Can’t we all just get along?

PRIM&R is pleased to bring you a post from the third day of the 2011 Advancing Ethical Research Conference and the PRIM&R Blog Squad. The PRIM&R Blog Squad is composed of PRIM&R members who are devoted to blogging prior to, live from, and after our conferences.

I heard again today what I’ve heard many times over my last eight PRIM&R conferences, “Institutional review boards (IRBs) are just a hassle,” “IRBs get in the way.” It seems again and again I hear that investigators feel that IRBs are a necessary evil. Why is this?

A couple years ago my IRB chair went to a conference and when she mentioned to her discussion group her practice of collaborating with her institution’s IRB before applying for review she received a bunch of blank stares followed by questions such as, “You can do that?” My chair informed the group that she did this quite often and that many other investigators at our institution did as well. Until my chair related her story to me, I thought our culture was a normal one. Our IRB has a supportive, open door atmosphere.

What we have found is that if we take the time to visit with investigators while their study is in the development stage, the review process generally goes a lot more smoothly.  Everyone gets to ask questions and we can educate one another.

I have found that when an investigator calls me wanting to know if their study qualifies for IRB review that if I ask questions and explain to them why I’m asking each question that they quickly go from being a bit confrontational to appreciating my position. To me, it’s all about being reasonable and respectful.
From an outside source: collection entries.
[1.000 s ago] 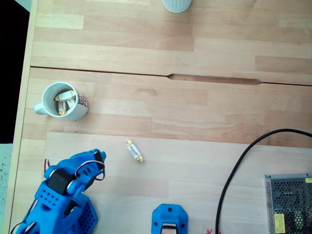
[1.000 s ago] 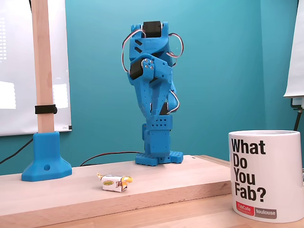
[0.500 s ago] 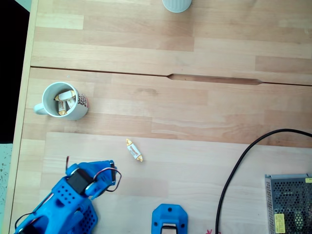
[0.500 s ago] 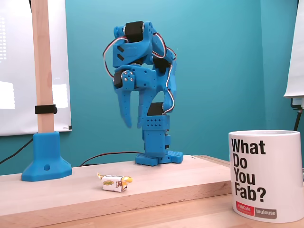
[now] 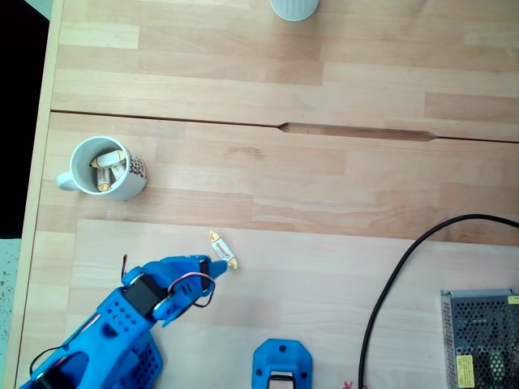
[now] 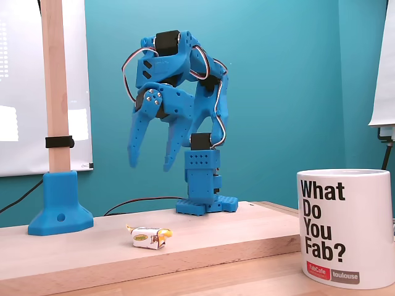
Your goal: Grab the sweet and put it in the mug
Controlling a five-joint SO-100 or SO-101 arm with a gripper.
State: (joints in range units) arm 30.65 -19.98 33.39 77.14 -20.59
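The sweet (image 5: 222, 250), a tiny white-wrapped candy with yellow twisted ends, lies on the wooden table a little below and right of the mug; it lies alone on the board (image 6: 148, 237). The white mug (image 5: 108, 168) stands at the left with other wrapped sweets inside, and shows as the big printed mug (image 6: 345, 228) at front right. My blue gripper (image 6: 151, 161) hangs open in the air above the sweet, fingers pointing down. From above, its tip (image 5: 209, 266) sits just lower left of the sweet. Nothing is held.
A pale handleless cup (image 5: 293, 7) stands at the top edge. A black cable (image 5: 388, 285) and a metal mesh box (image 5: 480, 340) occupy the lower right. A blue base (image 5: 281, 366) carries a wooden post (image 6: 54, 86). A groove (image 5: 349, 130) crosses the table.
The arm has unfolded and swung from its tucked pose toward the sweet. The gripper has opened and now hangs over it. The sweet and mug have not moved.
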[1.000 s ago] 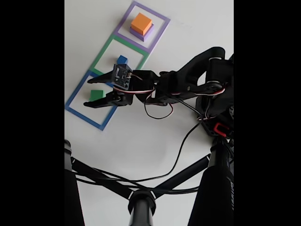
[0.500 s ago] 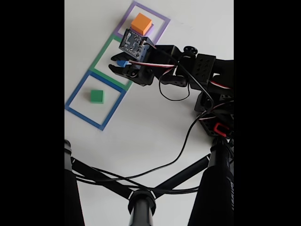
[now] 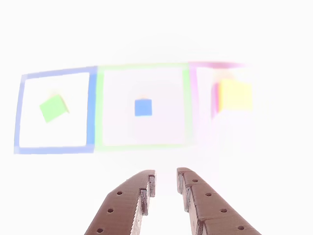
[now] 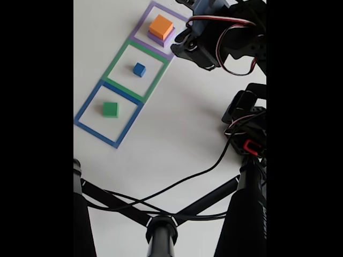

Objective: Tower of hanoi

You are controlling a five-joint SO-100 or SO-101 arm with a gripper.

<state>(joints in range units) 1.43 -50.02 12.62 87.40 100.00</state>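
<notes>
Other view puts our hand (image 3: 165, 183) empty, fingers narrowly parted, pulled back over the white counter (image 3: 244, 161). We see the blue cube (image 3: 143, 107) straight ahead of it, green cube (image 3: 53, 108) left of blue, orange cube (image 3: 234, 95) right.

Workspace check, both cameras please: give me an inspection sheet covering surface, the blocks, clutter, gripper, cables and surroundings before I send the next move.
Surface: white table, three taped square outlines in a row, blue, green and purple.
Job's things: green cube alone in the blue outline; small blue cube alone in the green outline; orange cube stacked on the pale-purple slab in the purple outline.
Clutter: nothing seen.
Gripper: gripper open, empty, above the table short of the green outline, apart from every block.
Cables: black cable trailing across the table from the arm base; looped servo wires on the arm.
Surroundings: black tripod legs in the foreground.
</notes>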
I have had many new  professors tell me that our IRB is much easier to approach than at their previous institutions. Every time I hear this I am amazed. Our IRB goes into classrooms and visits with students about their studies and gets them started on their CITI training. Are we setting our graduate students up for a big disappointment when they go elsewhere? Why are many other IRBs so unapproachable? We are all on the same team after all.

As we depart this year’s conference, I would like to leave you with this thought: We all get along and collaborate in workshops here at the conference, let’s take this spirit of collaboration back to our respective institutions and start a trend of getting along. Maybe, just maybe, we’ll quit hearing what a pain in the rear IRBs are, and instead, start hearing about how well everyone works together.